El director de teatro, viéndose en la situación de elegir al intérprete ideal para un nuevo montaje, debe recurrir a un sentido inespecífico cuyo componente básico es la intuición. No sé si existe un manual en el que venga referido el método óptimo de elección; me temo que no. Ahora intento pensar en las ideas que condicionan mi criterio en esta circunstancia y pienso que no las sabría definir muy bien… A pesar de ello voy a intentarlo; de hecho, ahora caigo en la cuenta de que he iniciado este escrito para poder concluir algo al respecto.
Hay cuestiones evidentes: capacidades físicas, técnicas e interpretativas. Carácter abierto y generoso. Sensibilidad e inteligencia actoral. Ambición artística y responsabilidad en el trabajo…

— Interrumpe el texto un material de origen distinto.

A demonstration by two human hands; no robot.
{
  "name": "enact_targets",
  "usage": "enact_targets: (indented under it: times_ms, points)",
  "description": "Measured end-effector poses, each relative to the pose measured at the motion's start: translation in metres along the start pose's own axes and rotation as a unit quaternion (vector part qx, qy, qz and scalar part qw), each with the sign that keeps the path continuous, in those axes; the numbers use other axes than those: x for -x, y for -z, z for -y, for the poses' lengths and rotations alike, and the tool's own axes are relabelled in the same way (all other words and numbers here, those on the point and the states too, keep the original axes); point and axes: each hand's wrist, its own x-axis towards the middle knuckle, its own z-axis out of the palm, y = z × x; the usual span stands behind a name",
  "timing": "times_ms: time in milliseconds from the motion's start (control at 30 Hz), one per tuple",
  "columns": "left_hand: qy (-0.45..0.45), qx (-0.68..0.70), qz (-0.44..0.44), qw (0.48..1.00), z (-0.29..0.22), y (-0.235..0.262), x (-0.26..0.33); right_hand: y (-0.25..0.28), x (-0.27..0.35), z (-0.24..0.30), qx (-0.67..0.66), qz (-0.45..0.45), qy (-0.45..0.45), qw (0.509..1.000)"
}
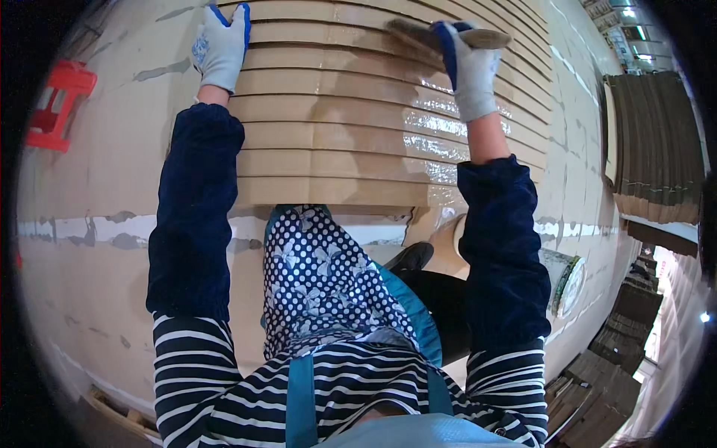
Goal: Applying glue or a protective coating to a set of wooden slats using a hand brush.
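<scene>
Overlapping brown cardboard sheets [284, 140] lie in front of me in stepped rows, their right part shiny and wet. In my right hand [473, 71], gloved in white and blue, is a flat brush [485, 39] with closed fingers around it. The brush lies sideways over the far right rows, slightly blurred, its dark end to the left. My left hand [222, 48], in a matching glove, is at the far left edge of the sheets. Its thumb and fingers are spread apart, and it holds nothing that I can see.
A red plastic stool [63, 104] stands on the floor at the left. Tall stacks of cardboard [653, 138] rise at the right, with more piles [597, 396] at the lower right. A whitish bucket [569, 286] is beside my right forearm. My dark shoe [413, 257] shows below the sheets.
</scene>
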Motion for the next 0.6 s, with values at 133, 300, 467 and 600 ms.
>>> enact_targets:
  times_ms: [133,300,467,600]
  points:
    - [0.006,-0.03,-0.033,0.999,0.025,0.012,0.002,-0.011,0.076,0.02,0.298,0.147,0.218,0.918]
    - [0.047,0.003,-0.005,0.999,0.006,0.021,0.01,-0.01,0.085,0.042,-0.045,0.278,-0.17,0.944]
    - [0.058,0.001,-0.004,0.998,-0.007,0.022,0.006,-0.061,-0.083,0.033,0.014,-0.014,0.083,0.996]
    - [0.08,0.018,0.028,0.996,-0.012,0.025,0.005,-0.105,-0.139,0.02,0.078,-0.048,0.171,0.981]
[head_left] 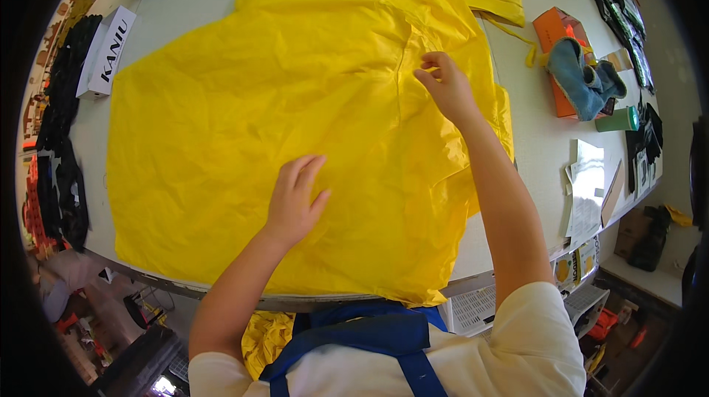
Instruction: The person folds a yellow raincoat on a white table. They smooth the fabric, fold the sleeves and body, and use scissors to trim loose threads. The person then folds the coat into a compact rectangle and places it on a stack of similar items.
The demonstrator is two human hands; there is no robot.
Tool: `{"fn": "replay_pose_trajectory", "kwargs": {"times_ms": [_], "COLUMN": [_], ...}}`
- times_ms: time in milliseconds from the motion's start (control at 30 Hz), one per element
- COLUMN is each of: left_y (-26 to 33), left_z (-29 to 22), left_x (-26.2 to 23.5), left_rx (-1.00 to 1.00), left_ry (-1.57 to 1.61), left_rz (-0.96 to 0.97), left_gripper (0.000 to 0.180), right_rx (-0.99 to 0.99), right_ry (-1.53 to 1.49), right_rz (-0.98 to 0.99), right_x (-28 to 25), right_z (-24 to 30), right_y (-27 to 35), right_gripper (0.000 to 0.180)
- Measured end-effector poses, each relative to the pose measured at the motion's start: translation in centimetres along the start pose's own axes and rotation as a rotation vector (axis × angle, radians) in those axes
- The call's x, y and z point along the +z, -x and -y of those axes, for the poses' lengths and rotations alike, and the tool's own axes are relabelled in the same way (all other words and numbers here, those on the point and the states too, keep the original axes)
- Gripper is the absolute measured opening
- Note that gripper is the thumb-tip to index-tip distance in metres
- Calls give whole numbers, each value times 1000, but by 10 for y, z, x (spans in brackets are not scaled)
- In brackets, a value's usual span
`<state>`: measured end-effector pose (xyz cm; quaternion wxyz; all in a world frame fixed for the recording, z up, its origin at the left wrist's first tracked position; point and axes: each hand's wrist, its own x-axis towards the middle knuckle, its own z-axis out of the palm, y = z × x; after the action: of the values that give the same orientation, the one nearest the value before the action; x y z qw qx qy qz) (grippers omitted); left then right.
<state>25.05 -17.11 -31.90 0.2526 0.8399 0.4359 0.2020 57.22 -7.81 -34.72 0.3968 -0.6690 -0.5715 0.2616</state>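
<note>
A large yellow garment (pixel 244 116), thin and shiny like a raincoat, lies spread over the white table (pixel 528 175). Its near edge hangs slightly over the table's front. My left hand (pixel 294 201) is over the lower middle of the fabric, fingers stretched forward and thumb apart, holding nothing. Farther off and to the right, my right hand (pixel 449 90) is beside a wrinkled seam running lengthwise. Its fingers are loosely bent, with a gap to the thumb and no cloth between them. Whether either hand touches the fabric I cannot tell.
At the right stand an orange box (pixel 565 105) with blue denim cloth (pixel 580 76) on it, a green cup (pixel 617 119) and papers (pixel 586 190). A white sign block (pixel 107 53) and black garments (pixel 65 116) line the left edge. More yellow fabric (pixel 267 334) lies below the table's front edge.
</note>
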Motion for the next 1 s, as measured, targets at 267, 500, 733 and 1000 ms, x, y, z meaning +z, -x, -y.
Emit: {"fn": "replay_pose_trajectory", "kwargs": {"times_ms": [267, 500, 733, 1000], "left_y": [-207, -222, -235, -233], "left_z": [1, 13, 0, 10], "left_x": [108, 117, 126, 127], "left_rx": [109, -128, 66, -93], "left_ry": [10, 215, -291, 198], "left_rz": [-81, 33, -90, -252], "left_gripper": [47, 39, 10, 3], "right_rx": [323, 568, 535, 519], "right_ry": [684, 507, 667, 686], "right_rz": [-407, -181, -208, -327], "right_x": [-138, -133, -134, -161], "right_z": [-107, -107, -78, -108], "right_y": [182, 204, 165, 197], "right_gripper": [38, 42, 43, 15]}}
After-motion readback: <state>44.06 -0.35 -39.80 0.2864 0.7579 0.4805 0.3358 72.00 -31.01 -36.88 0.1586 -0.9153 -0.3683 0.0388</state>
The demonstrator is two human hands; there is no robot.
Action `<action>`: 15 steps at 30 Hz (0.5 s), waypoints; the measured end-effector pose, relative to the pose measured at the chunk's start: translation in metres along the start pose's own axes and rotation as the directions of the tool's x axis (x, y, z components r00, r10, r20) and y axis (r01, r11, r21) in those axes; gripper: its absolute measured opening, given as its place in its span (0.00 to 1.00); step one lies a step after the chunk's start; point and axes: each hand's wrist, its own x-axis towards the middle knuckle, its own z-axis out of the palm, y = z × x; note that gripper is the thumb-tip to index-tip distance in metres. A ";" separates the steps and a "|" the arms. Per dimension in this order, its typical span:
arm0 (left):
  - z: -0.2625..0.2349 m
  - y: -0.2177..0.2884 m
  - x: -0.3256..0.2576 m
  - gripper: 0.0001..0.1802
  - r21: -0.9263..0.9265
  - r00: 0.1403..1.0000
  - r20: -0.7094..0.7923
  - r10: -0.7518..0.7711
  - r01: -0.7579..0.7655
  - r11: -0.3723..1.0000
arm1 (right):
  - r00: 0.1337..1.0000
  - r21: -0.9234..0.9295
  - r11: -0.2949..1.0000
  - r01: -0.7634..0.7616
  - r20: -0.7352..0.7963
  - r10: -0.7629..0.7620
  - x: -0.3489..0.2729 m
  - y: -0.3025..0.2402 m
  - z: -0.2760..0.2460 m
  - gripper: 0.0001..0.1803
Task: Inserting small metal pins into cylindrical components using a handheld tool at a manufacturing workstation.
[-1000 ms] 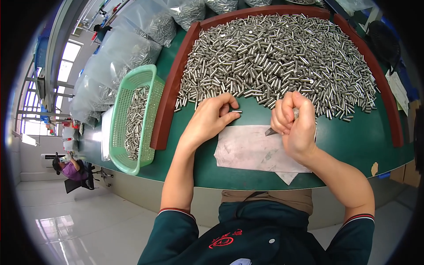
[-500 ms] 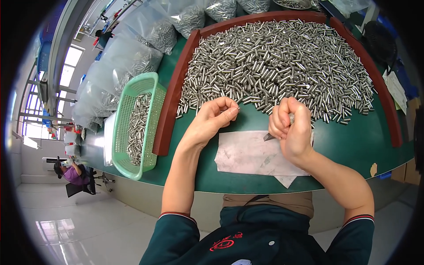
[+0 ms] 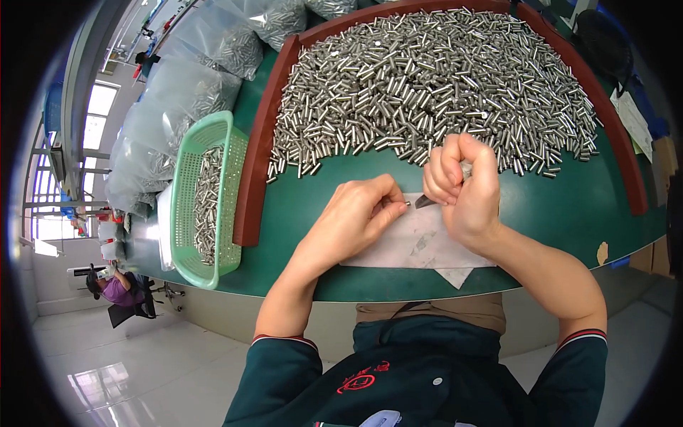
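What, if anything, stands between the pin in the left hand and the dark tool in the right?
Nothing visible: the left hand holds the pin right by the dark tool, over the pale cloth; contact is unclear.

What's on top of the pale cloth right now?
Dark smudges mark the pale cloth. Above or against it, the left hand pinches a small metal pin and the right hand grips a dark-tipped tool. Areas behind both hands are covered; anything there is hidden.
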 end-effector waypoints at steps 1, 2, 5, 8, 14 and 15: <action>0.006 -0.003 -0.001 0.06 0.026 0.996 -0.067 0.059 -0.057 0.998 | 1.000 0.020 0.999 0.029 0.007 -0.029 0.000 0.000 -0.001 0.17; 0.008 -0.004 0.000 0.06 0.018 0.997 -0.061 0.055 -0.054 0.998 | 0.999 0.057 0.998 0.039 0.001 -0.039 0.000 -0.001 0.000 0.16; 0.011 -0.006 0.000 0.07 0.062 0.997 -0.066 0.036 -0.032 0.998 | 0.999 0.063 0.997 0.050 -0.003 -0.050 0.000 0.003 -0.002 0.16; 0.014 -0.006 0.000 0.07 0.135 0.991 -0.100 0.090 -0.076 0.988 | 1.000 -0.010 1.000 0.005 0.009 -0.005 -0.002 0.003 0.000 0.20; 0.014 -0.003 0.001 0.08 0.131 0.995 -0.092 0.031 -0.019 0.991 | 1.000 -0.010 1.000 -0.014 -0.009 0.014 -0.001 0.004 -0.001 0.19; 0.014 -0.004 0.001 0.07 0.123 0.995 -0.092 0.031 -0.020 0.992 | 1.000 -0.009 1.000 -0.017 -0.012 0.017 -0.001 0.003 -0.001 0.19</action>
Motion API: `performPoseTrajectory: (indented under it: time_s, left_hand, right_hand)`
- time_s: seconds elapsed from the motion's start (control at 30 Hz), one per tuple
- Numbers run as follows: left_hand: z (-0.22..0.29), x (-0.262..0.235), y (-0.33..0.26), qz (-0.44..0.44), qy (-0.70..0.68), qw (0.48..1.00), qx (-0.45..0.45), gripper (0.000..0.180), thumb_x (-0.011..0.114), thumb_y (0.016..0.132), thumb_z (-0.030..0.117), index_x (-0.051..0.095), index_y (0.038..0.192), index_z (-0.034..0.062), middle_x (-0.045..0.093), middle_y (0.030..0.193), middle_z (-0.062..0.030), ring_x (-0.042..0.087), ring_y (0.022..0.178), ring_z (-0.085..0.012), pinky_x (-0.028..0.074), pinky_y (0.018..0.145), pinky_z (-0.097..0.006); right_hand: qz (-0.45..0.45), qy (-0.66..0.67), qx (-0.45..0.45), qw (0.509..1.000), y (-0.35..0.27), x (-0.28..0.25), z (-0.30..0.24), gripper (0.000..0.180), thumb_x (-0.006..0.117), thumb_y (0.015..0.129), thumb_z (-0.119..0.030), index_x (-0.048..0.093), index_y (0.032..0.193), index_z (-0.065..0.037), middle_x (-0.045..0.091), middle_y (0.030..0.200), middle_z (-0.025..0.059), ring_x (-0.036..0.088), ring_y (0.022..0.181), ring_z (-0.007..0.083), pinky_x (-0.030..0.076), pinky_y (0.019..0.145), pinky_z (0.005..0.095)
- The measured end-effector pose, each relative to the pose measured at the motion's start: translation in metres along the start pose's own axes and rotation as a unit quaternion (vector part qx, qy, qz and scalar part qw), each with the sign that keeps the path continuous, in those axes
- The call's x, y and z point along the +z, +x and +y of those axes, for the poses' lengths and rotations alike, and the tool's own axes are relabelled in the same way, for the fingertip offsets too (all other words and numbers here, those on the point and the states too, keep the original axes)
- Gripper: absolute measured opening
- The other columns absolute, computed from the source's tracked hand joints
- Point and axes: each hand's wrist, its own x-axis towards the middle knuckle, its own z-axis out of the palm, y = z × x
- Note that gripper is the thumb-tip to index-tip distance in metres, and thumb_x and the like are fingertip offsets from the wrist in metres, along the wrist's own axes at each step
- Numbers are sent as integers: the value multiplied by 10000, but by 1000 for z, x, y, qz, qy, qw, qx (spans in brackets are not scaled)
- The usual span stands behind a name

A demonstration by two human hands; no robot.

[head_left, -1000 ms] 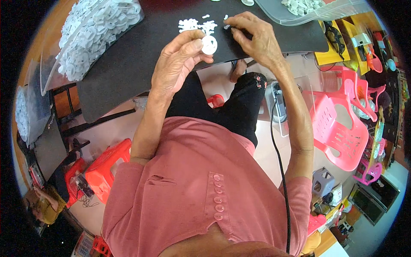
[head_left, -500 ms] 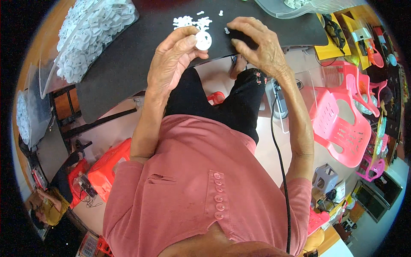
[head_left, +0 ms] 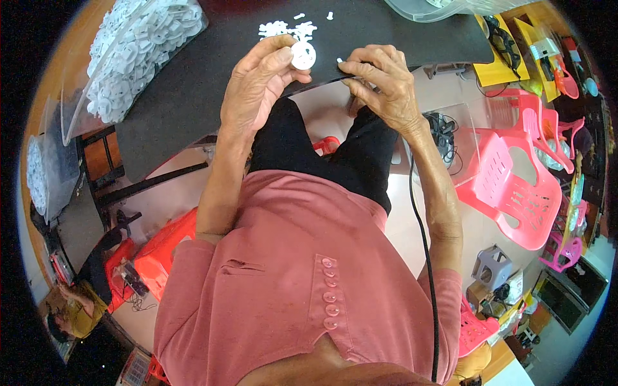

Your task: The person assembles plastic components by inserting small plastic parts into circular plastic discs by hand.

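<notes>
My left hand point(head_left: 261, 80) is closed, pinching a round white plastic disc point(head_left: 304, 56) with cut-outs between thumb and fingers, just over the near edge of the dark table. My right hand point(head_left: 383, 83) is curled at the same edge, its fingertips at a small white peg point(head_left: 339, 60); how firmly the peg is gripped is hard to see. Beyond the disc lies a loose cluster of small white pegs point(head_left: 273, 29) on the table. Two single pegs, one of them upright-looking point(head_left: 330, 15), lie farther off.
A clear bin heaped with white plastic parts point(head_left: 138, 55) stands at the left of the dark table point(head_left: 174, 119). Another clear container point(head_left: 418, 11) is at the far right. Pink plastic chairs point(head_left: 508, 186) stand to the right, and a black cable point(head_left: 421, 238) hangs down beside my right arm.
My right hand has drawn nearer to the table's near edge, its fingers curling in, and the small peg has moved nearer with it. My left hand still holds the disc.
</notes>
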Motion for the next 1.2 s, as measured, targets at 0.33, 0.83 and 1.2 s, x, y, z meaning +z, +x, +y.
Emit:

Y hay otras cosas, puede que más particulares: una noción del teatro (y por ende del trabajo) vocacional: una disposición particularmente abierta a lo inexplicable, sorprendente o maravilloso de nuestro oficio; una mirada curiosa para con los objetos, la danza contemporánea, la performance, la magia, el circo… Y todo aquello sobre lo que, ciertos profesionales del teatro, proyectan el prejuicio de lo marginal y, en consecuencia, lo consideran menos valioso; una cierta vulnerabilidad y un cierto desequilibrio que en el actor se convierten en apego a la vida a través de la vivencia en la escena; esa permeabilidad para que todo les pueda invadir y permanecer en ellos durante la representación; y ese halo inexplicable que poseen ciertos seres que yo no sabría muy bien como denominar, aunque sin duda Oscar Wilde, lo llamaría belleza.
Esta vez estoy especialmente feliz con nuestros actores; son justo los que había imaginado y pensando en ellos tres me ha salido lo que arriba ha quedado escrito.
Àngel Figols, Nacho Diago y Jesús Muñoz. Los que les conocéis y les habéis visto sobre las tablas seguro que habéis entendido el verdadero sentido de todas mis palabras.